Dans les premiers jours, le Golem accomplit à la perfection la mission qui lui était assignée par le Rabbi Loew. Ce géant de trois aunes de hauteur était muet mais le Rabbi ne manquait pas de le programmer chaque soir. Le lendemain, le Golem détruisait avec habileté les fausses informations que les jaloux et les méchants répandaient sur la Toile ; il assurait avec talent la propagande des Routes de la Soie.
Hélas ! Il advint que le vendredi après-midi, veille du Sabbat, le Rabbi Loew oublia de programmer le Golem. Le géant, désoeuvré, erra dans l’avenue centrale de Wuhan, détruisant tout sur son passage. Il en résulta une grande panique. Les habitants de Wuhan s’enfuirent en criant : « Le Golem est devenu fou ! »
On alerta le Rabbi Loew, qui était en prières à la synagogue Vieille-Neuve. Le Rabbi cria d’une voix forte : « Golem, reste où tu es ! » Le Golem se figea comme une statue de sel. Le Rabbi semblait avoir réussi à le maîtriser. Mais il était en alerte : il avait réalisé que le Golem aurait pu détruire Wuhan. Il s’adressa donc au Très-Haut :
– Seigneur, le Golem est devenu fou ! Il a accompli la mission que je lui avais assignée, avec ton appui. Il s’est très bien comporté sur la Toile. Mais il est devenu dangereux. Il a failli détruire notre ville. Seigneur, tu dois m’aider à le rendre à l’argile où nous l’avons pétri.
Le Très-Haut répondit par un message codé – un autre assemblage de lettres hébraïques – qui contenait le secret de la destruction du Golem.
C’est ainsi que le Rabbi Loew, assisté de son gendre Jizchak et de son plus jeune fils le lévite Jacob, couverts de leurs châles rituels et récitant les psaumes et les louanges de minuit, se rendirent aux portes de Wuhan. A la lumière des projecteurs, ils déposèrent le corps du géant endormi sur l’argile qui l’avait vu apparaître, firent chacun sept fois le tour du corps du Golem en partant de la gauche et, tout en récitant la combinaison de lettres qui figurait dans le nouveau message du Très-Haut, retirèrent au Golem le feu, l’eau et le souffle et le rendirent à l’argile d’où il était apparu.
Mais une rumeur courait déjà dans Wuhan : le géant de trois aunes de haut semblait s’être relevé de l’argile et s’être réfugié au laboratoire P4 de Wuhan.
La vengeance du Golem fut terrible.

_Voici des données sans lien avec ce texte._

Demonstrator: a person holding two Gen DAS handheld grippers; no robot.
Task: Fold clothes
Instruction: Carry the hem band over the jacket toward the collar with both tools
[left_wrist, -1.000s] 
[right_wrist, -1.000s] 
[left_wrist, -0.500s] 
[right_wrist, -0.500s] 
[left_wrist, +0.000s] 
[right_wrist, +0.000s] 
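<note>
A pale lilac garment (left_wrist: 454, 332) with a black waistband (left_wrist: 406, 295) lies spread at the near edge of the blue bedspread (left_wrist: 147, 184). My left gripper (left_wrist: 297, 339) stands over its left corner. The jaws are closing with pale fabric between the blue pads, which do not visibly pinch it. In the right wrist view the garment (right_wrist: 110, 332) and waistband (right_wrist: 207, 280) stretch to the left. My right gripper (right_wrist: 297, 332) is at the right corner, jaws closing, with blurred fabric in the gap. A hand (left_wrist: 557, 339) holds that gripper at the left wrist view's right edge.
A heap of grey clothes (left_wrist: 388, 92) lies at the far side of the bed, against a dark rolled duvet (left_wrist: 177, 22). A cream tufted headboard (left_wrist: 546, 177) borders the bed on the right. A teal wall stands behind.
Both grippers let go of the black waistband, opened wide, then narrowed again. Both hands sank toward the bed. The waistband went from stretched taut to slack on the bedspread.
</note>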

Une épidémie ravagea Wuhan, la Chine et le monde. Les cadavres s’entassaient – surtout ceux des plus âgés. Il n’était plus possible de prier le Très-Haut ni de trouver des sépultures.

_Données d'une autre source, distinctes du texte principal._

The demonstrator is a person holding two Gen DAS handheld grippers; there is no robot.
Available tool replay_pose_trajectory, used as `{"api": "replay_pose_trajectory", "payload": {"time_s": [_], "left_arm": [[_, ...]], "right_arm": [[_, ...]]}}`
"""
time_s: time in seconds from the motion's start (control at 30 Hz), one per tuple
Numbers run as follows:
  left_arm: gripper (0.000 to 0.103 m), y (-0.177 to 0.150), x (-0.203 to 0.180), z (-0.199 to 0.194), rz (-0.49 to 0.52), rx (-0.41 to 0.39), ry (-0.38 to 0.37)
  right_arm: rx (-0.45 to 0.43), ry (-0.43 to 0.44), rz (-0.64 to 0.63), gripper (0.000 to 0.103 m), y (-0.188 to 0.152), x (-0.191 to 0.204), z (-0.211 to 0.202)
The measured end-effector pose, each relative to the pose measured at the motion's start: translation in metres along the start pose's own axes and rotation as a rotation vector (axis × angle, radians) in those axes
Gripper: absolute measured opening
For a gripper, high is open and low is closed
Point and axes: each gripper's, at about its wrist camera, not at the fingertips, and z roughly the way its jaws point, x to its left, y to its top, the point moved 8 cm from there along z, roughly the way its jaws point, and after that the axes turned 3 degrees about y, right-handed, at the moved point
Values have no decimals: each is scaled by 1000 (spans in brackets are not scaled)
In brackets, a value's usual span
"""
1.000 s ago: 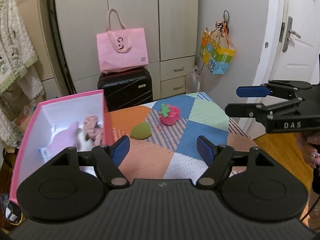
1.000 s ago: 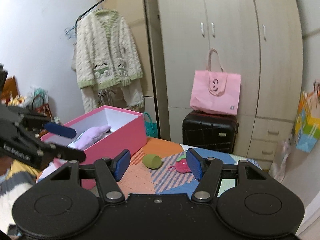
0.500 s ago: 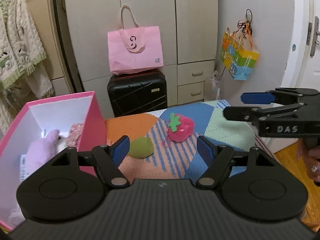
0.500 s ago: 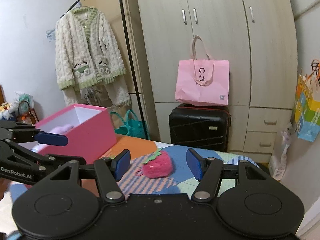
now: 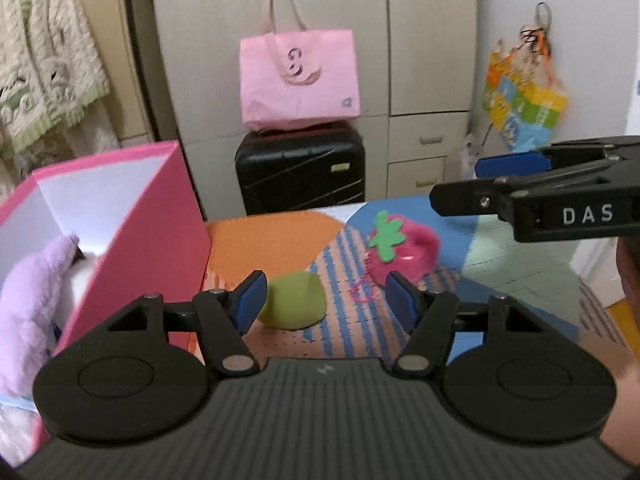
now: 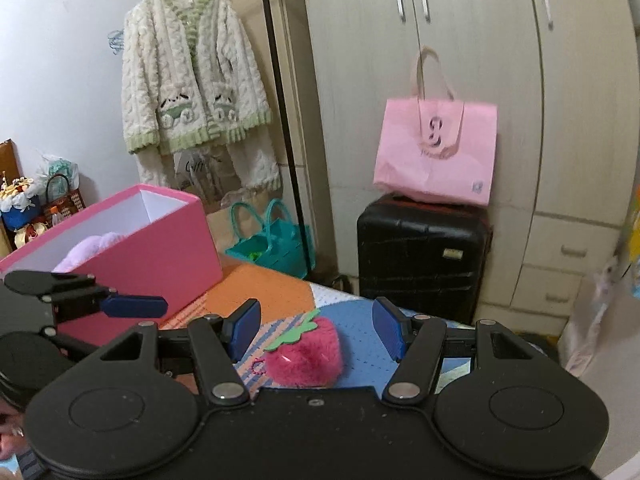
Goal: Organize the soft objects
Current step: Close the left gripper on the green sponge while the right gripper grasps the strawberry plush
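A green soft lump (image 5: pixel 294 300) lies on the patchwork table (image 5: pixel 260 236), just ahead of my open, empty left gripper (image 5: pixel 326 300) and nearer its left finger. A pink plush strawberry (image 5: pixel 400 250) lies beyond it to the right; in the right wrist view the strawberry (image 6: pixel 306 354) sits between the fingers of my open, empty right gripper (image 6: pixel 316 328). A pink box (image 5: pixel 156 240) stands at the left with a lilac plush (image 5: pixel 28 300) inside. The right gripper (image 5: pixel 520 184) shows side-on at the right of the left wrist view.
A black suitcase (image 5: pixel 300 168) with a pink tote bag (image 5: pixel 298 80) on it stands behind the table against the wardrobe. A colourful bag (image 5: pixel 524 108) hangs at the right. A cream cardigan (image 6: pixel 192 96) hangs on a rack, a teal bag (image 6: pixel 272 240) below it.
Both grippers have come lower and closer to the table. The green lump now sits near the left gripper's fingers, and the strawberry has come between the right gripper's fingers. Both stay open.
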Motion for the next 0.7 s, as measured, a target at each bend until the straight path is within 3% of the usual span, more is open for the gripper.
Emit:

Le Rabbi Loew interrogeait en vain ses livres afin d’y découvrir l’origine de l’épidémie et les moyens de la contrer. Désespéré, il se présenta, en pleine nuit, accompagné de ses élèves-talmudistes, à la synagogue Vieille-Neuve ; il avait décidé d’entrer par la petite porte, dans le fond du cimetière.

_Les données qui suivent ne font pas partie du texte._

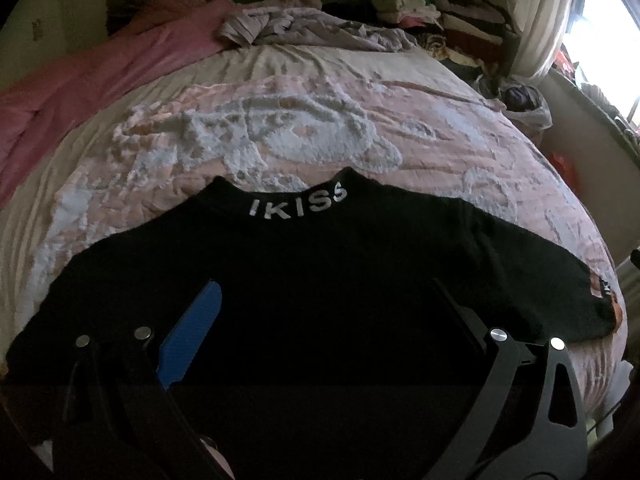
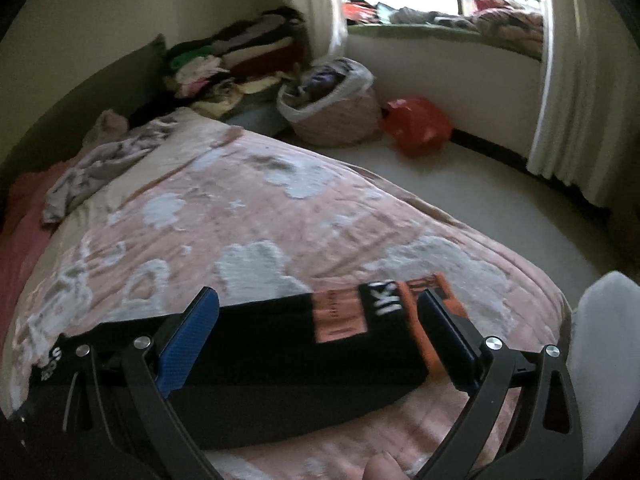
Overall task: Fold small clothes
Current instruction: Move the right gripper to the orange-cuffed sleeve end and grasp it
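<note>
A black long-sleeved top (image 1: 320,264) with white "IKISS" lettering on its collar lies flat on the pink bedspread (image 1: 280,132), both sleeves spread sideways. My left gripper (image 1: 324,300) hovers open over the top's body, nothing between its fingers. In the right wrist view the top's right sleeve (image 2: 280,340) stretches across the blanket, ending in an orange and black cuff (image 2: 384,308). My right gripper (image 2: 320,316) stands open astride that sleeve near the cuff, its blue-padded left finger (image 2: 188,344) on one side and its right finger (image 2: 448,336) past the cuff.
A crumpled grey garment (image 1: 304,24) and a pink sheet (image 1: 100,68) lie at the bed's far end. Stacked folded clothes (image 1: 440,12) sit at the far right corner. Beside the bed on the floor stand a basket of clothes (image 2: 332,100) and a red bag (image 2: 416,124).
</note>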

A sa surprise, la porte s’ouvrit avant qu’il n’arrive. Un homme triste, au visage rosacé, sortit, une très longue liste à la main. Le Rabbi Loew reconnut immédiatement l’Ange de la mort qui, chaque soir, sur tous les médias d’information continue, égrenait la longue liste des victimes du Golem. A son grand effroi, il devina son nom sur la liste ; il s’empara de la liste et la déchira en seize morceaux.
Le Rabbi Loew mourut dans l’heure qui suivit. Car on n’échappe pas à la colère du Golem, surtout lorsqu’il s’est réfugié au laboratoire P4 de Wuhan.